Same goes for ER's....do they stop taking patients, or just become significantly more choosy until the casualties begin to roll in?


----------



## SOSTCRNA (Oct 2, 2017)

I have a friend who is a CRNA in Vegas.. Have not heard from her yet but I imagine she is hard at work at her hospital during this mass cal event. Praying for her and all the others.


----------



## Grunt (Oct 2, 2017)

Rest In Peace to the fallen and prayers out for the recovery of the wounded!

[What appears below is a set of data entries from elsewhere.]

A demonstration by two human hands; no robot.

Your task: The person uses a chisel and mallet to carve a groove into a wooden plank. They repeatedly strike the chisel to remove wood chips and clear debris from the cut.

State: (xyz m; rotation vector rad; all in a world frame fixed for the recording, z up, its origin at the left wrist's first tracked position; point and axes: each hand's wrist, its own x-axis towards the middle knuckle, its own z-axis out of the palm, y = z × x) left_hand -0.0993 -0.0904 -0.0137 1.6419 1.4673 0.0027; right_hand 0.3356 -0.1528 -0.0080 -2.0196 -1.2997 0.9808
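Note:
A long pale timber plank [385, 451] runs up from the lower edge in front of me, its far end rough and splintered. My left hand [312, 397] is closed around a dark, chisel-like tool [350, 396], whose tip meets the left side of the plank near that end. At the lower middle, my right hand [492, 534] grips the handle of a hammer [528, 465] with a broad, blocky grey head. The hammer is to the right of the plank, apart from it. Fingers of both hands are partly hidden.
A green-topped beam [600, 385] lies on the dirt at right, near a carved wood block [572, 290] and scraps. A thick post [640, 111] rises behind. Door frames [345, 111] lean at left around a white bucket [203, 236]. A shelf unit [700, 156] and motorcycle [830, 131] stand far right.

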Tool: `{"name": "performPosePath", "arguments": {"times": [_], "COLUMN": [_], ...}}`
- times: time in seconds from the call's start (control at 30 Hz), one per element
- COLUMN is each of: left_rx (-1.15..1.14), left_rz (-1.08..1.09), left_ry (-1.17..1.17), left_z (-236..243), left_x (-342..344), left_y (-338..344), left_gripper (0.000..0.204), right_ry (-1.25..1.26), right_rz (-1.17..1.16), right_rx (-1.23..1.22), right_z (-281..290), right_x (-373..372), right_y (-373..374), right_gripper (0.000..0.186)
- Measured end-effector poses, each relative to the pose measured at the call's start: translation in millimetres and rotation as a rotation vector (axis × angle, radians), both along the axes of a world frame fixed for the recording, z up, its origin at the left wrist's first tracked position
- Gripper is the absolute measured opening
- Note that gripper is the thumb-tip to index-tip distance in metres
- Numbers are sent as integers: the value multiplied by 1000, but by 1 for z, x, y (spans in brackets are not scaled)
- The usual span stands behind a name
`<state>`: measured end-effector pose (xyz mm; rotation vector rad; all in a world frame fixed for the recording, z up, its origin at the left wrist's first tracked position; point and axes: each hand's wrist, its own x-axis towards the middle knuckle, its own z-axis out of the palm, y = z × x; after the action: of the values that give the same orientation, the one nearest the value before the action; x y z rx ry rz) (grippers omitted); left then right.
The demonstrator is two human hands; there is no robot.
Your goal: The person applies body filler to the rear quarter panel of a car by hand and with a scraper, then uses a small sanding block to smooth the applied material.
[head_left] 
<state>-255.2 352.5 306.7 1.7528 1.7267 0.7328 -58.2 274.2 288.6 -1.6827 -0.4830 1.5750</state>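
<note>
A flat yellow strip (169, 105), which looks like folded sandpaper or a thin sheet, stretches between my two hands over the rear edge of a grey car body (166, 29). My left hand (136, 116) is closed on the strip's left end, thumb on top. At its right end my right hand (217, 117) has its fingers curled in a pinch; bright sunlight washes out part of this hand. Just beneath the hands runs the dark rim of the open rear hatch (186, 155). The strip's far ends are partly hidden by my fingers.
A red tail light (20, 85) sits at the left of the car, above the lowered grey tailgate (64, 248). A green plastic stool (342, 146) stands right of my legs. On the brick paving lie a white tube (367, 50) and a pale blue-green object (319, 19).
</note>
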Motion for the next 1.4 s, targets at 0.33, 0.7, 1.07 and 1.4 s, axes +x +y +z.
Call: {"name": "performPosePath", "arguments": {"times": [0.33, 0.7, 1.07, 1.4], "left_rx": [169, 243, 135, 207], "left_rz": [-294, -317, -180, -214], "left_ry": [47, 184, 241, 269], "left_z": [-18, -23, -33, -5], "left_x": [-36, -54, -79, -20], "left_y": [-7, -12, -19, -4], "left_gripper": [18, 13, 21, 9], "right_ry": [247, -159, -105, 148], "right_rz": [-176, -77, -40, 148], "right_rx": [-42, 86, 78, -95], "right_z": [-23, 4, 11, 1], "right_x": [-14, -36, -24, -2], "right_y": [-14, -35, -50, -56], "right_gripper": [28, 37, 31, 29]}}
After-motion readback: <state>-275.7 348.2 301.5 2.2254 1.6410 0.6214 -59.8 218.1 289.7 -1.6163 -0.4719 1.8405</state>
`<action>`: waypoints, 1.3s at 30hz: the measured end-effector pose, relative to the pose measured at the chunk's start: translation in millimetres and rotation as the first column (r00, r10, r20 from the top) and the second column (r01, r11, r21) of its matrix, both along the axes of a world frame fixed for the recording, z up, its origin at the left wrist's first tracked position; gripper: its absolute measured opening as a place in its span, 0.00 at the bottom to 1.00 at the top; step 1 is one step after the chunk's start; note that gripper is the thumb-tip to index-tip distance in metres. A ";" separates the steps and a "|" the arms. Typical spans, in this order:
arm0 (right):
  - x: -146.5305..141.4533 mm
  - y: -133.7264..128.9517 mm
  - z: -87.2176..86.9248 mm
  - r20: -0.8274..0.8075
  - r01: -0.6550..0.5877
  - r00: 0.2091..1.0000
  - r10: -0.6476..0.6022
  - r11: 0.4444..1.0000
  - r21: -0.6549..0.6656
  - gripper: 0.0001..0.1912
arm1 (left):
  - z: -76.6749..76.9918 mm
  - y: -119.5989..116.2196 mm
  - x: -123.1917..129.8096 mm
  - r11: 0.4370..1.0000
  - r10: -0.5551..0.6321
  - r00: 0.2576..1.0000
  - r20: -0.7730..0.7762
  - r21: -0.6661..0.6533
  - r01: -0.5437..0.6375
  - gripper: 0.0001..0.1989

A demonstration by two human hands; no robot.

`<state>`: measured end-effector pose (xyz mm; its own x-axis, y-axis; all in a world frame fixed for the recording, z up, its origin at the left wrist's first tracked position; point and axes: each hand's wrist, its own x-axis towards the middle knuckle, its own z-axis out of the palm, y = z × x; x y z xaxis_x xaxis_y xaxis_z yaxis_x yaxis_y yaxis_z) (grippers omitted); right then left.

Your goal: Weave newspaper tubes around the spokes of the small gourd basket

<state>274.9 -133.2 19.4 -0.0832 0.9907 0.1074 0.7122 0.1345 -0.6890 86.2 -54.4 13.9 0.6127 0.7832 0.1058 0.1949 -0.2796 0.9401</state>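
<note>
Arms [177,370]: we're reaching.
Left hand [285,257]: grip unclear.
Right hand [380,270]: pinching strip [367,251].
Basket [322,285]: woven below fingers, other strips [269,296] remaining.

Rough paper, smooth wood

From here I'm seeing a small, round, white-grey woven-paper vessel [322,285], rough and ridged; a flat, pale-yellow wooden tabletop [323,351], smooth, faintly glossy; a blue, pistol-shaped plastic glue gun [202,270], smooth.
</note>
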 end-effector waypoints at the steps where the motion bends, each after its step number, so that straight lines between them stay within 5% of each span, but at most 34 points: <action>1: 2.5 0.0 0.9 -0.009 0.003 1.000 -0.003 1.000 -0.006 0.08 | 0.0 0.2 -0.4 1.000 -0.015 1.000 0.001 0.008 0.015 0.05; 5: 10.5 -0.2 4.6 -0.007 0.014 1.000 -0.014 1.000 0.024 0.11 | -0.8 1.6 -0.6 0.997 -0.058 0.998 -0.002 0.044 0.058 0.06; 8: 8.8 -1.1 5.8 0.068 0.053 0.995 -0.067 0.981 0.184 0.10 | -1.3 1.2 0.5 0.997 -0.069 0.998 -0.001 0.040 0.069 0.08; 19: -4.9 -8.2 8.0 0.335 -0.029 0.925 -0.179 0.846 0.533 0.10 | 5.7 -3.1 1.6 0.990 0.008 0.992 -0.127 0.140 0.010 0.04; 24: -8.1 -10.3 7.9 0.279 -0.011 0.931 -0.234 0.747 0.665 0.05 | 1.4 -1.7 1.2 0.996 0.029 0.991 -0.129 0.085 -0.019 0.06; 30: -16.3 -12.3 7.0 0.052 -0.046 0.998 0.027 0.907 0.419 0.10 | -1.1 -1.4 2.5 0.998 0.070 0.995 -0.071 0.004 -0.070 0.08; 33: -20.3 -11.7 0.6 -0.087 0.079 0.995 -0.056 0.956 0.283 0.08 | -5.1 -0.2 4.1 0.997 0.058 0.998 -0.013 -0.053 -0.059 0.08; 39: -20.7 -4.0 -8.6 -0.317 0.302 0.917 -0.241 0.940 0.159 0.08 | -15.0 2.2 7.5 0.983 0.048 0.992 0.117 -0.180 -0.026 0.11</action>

That is a truly sad incident!


----------



## CDG (Oct 2, 2017)

Reports keep rolling in. Dude was firing from the 32nd floor of the hotel. SWAT teams smoked him, and found multiple weapons inside his room. The shooter was from Nevada.


----------



## Florida173 (Oct 2, 2017)

Sebastian Gorka was suggesting it was a bit odd for a 64 year old like this Stephen Paddock. It will be interesting to see what kind of motivations were involved.


----------



## SpitfireV (Oct 2, 2017)

They're looking for his missus still too I think.


----------



## Florida173 (Oct 2, 2017)

They breached door with explosives to gain entry to his room


----------



## jackmick (Oct 2, 2017)

Multiple sources are reporting that several off-duty officers were among those killed and at least one responding to the shooting was critically injured. In some of the videos from concert goers it sounded like police were shooting back at him with rifles from the ground. Terrible tragedy.


----------



## Devildoc (Oct 2, 2017)

Ooh-Rah said:


> Muppet - I just cannot wrap my head around discussing the event itself; so allow me to talk around it?  In your role as an EMT (if I have your title wrong please forgive and correct!), what happens when something like this begins?
> 
> Is it "all hands on deck" and every available ambulance and police tears off to the area, or is it much more coordinated than that?
> 
> Same goes for ER's....do they stop taking patients, or just become significantly more choosy until the casualties begin to roll in?



I am not going to speak for @Muppet , but that is a MCI of epic proportions.  On the scene...do-gooders will take injured to several places, there isn't going to be one triage area.  For every one bus rider, there will be 10 walking wounded.  After you do some semblance of triage, you transport.  But to where?  There is one level 1 trauma center in Vegas, you think maybe 5 trauma bays at most.  Maybe able to clear a dozen, 18 ICU beds.  Of course the less wounded would go elsewhere, but how do you shit beds in 4 or 5 hospitals for 400 victims??  You can't.  So you put beds in hallways, you board in the ED, you evac by ground and air to other cities.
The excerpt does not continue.